春日
タイトル:春日
Title:KASUGA
場所:御蓋山・奈良県
Year:2021年
画材:木製パネル、ワトソン紙、ガッシュ
Painting materials:wood panel, Watson paper, gouache
Size:1300mm × 650mm
春日大社、第四殿の比売神(ヒメガミ)。
神仏習合の千年もの間、天照大神と同一視され、本地垂迹では十一面観音であった。
明治の神仏分離、国家神道の教化により、仏や皇祖神であるとは唱えられなくなり、現在比売神は第三殿の天児屋根命の配偶神とされている。
人々の望む姿に応じてきた神が、自ら姿を選ぶことができるならそれは何であろうか?
春日大社の創建は奈良時代の768年。
平城京遷都で都を守るため、タケミカヅチノミコト、フツヌシノミコト、アメノコヤネノミコト、ヒメガミの4柱は御蓋山に降臨した。
藤原氏の繁栄や興福寺との神仏習合により、絶大な権力を持つ時代を経て現在に続く。
ちなみに観光名所となっている奈良公園の鹿は春日大社の神鹿である。武甕槌命が白鹿に乗ってやってきた事を由来とする。

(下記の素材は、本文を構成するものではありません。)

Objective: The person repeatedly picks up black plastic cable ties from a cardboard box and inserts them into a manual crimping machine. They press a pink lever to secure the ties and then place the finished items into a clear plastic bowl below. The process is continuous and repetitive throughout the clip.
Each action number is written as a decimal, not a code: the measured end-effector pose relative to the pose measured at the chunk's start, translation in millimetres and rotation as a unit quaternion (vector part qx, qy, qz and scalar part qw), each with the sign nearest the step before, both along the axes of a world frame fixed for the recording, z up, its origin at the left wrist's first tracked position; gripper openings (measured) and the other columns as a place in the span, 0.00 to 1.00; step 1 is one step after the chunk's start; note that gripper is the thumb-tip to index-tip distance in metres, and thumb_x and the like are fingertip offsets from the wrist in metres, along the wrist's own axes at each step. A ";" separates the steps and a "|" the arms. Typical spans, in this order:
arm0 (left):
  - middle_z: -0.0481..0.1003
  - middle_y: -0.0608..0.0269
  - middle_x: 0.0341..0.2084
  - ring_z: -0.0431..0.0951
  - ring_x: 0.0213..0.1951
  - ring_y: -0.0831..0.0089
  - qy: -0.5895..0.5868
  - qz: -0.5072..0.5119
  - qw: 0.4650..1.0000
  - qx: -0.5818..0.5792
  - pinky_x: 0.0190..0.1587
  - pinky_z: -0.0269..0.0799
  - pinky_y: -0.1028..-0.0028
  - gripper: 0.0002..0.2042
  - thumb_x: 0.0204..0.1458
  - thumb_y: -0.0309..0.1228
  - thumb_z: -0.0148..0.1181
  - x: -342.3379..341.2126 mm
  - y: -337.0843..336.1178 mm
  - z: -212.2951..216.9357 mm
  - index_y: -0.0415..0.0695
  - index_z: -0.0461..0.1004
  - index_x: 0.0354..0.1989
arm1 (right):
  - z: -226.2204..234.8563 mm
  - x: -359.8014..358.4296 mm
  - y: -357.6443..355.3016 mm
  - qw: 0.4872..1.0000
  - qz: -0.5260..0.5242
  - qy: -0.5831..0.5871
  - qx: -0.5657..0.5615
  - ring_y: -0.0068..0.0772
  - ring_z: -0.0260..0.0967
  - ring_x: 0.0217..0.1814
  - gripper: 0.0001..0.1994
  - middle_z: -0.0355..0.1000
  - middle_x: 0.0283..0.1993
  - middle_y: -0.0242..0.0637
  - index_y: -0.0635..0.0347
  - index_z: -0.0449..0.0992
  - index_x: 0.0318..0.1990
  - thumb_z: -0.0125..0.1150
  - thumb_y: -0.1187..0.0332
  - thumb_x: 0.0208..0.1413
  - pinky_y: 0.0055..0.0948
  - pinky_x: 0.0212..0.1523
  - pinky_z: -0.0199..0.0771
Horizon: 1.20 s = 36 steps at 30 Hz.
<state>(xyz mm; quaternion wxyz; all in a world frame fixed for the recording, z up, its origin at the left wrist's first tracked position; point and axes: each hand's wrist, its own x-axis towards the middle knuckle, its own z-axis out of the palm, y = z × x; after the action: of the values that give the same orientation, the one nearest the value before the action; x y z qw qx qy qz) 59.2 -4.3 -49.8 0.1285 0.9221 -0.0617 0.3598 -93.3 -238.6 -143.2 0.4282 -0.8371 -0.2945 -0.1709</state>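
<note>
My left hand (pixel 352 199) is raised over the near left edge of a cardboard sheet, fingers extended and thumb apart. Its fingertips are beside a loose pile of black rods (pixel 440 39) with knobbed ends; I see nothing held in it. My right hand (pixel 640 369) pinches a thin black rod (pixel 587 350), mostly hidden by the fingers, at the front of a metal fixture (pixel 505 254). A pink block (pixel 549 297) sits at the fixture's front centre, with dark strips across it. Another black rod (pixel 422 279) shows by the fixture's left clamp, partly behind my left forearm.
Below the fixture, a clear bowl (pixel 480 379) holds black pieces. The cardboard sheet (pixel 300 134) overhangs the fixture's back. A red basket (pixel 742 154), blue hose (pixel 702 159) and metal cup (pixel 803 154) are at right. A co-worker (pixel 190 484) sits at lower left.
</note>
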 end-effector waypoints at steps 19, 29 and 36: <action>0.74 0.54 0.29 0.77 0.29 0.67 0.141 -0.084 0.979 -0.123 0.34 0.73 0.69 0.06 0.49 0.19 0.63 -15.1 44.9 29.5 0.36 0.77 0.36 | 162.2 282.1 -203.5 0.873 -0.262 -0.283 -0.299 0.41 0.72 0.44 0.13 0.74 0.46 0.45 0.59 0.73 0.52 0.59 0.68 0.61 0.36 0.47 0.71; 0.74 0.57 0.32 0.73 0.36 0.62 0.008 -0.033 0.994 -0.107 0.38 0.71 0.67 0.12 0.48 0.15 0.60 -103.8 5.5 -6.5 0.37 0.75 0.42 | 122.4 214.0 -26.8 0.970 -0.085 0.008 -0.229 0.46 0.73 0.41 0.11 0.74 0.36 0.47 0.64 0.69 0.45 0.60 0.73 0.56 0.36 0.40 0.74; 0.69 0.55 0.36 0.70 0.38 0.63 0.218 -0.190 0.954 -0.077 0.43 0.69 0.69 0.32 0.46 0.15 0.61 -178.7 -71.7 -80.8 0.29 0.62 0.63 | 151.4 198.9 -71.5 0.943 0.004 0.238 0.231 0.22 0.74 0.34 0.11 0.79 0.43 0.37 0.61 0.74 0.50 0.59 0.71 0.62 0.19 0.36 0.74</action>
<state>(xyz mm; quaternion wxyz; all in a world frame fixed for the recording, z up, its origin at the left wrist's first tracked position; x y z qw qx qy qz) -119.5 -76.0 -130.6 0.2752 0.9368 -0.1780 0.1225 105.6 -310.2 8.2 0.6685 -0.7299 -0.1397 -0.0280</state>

今回の作品は、数多く残っている「春日鹿曼荼羅」のような形で描いた。
比売神が自ら選ぶ姿とは?
強者によって変わる世界の中、女性は抑圧や不平等の時代を生きてきた。
日本のジェンダーギャップ指数は未だに低い。
令和が輝く時代となるか?理不尽に屈せずなりたい自分になれるかどうか?
今を生きる私たち一人一人の自覚と行動がこの先の未来を創っていく。